Along with other aspects of his life and art, Naqsh will equally be remembered for his sensuous application of paint that takes our eyes hostage. For example, his large painting, ‘A Tribute to Shakir Ali’ (1976), at the Shakir Ali Museum Lahore, consists of a rectangle weaved with dots of paint, colours that complete the features of the former Principal of NCA, a foremost modern painter, alongside his favourite subject, a woman with a bird (with another woman next to a swan). Although Naqsh never taught at an art school, that painting can guide many young artists on how to resolve formal issues. Coming to Lahore from Karachi, a young Jamil Naqsh in 1955, sought admission at Mayo School of Art, but somehow became a student of Ustad Muhammad Sharif for two years.

That training in miniature was pivotal for the painter who kept executing large canvases in oil but his language in essence emanated from his training in miniature painting. The use of line as the defining tool for shapes and forms, in addition to ‘shading’ which reminds of ‘pardakht’, link his work to the history of image-making of this region. It would be important to disclose that the artist who never wanted to have a solo show in his life, nor planned one, was interested in an exhibition titled ‘Homage to Haji Sharif’ at the Zahoor ul Akhlaq Gallery, NCA. He wanted to pay tribute to his teacher at a place where he got his first art lessons (one hopes the show does happen in March 2020 as decided during Jamil Naqsh’s life).

While selecting works for this proposed exhibition at a public institution -- regardless of the fact that it is an art college -- one has to be careful about displaying nude figures; even of exquisite quality. So you revise, reduce and compromise, fearing social and state pressure. At the same instance one recognises the courage, clarity and confidence of the painter who kept producing nudes despite living in the Islamic Republic. This may have made him a voyeur to some puritans but, if we take a larger view of the society we live in, painting female nudes was not about the male gaze but a political stance. In a culture where the human body is an abhorrent entity and an unclothed one is prohibited, Naqsh continued to paint what he preferred: female nudes, birds, references from our Hindu and Buddhist past and the Indus Valley Civilization with its Dancing Girl, reinterpreted in his canvases not as the bronze statue of a slave girl but a living being, a fisherwoman.

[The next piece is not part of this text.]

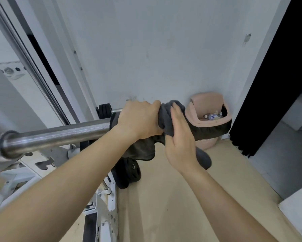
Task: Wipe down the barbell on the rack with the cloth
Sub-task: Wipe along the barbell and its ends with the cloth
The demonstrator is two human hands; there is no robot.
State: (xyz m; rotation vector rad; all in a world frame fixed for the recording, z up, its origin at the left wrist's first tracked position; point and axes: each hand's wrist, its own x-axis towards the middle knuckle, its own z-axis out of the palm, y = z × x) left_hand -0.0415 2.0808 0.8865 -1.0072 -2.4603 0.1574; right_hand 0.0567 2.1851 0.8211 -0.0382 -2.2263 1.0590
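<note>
The steel barbell (59, 135) runs from the left edge toward the middle, its sleeve end wrapped in a dark grey cloth (166, 117). My left hand (139, 119) grips the cloth around the sleeve from above, fingers curled over it. My right hand (179, 137) holds the cloth at the bar's tip, fingers laid over the fabric and thumb underneath. Loose folds of the cloth hang below both hands. The bar's tip is hidden under the cloth.
A pink waste bin (209, 116) with a black liner stands against the wall just right of the bar end. Black weight plates (129, 173) lean on the white rack frame (103, 206) below. A black curtain (272, 84) hangs at right.
</note>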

His nude paintings, the finest specimens of figurative art in Pakistan, are signs of an artist who looks at flesh and enjoys rendering it. But more than that, these are paintings of resistance; marks of an individual who followed his vision and imagery despite official restrictions (lingering from Zia’s regime), and the general moral pressure. His is an example of an artist’s freedom of expression. I feel it is art -- only the ‘high art’ -- that survives the forces of bigotry. Thus, it was a profound moment to see Jamil Naqsh’s retrospective at a public art space, the Mohatta Palace Museum, curated by Marjorie Husain in 2003. His work is a testimony that if you are attached to your subject deeply and explore it honestly, you will succeed, to the level of never dying.

Artists are kind of sturdy; they never leave, they just shift their locations, from one city to another, from one world to the next. Jamil Naqsh too moved to London in 2012. For the last two years, it has been my desire and also a kind of duty to see him, and have long conversations with him. This summer too, I was organising my travel to London in a way that I could meet him. But that was not meant to be. God knows how many more years it will be before I can meet him, not with a brush in his hand may be but with a glass, admiring the beauty created by God. Something he made us look at and appreciate. Could we have done this without him?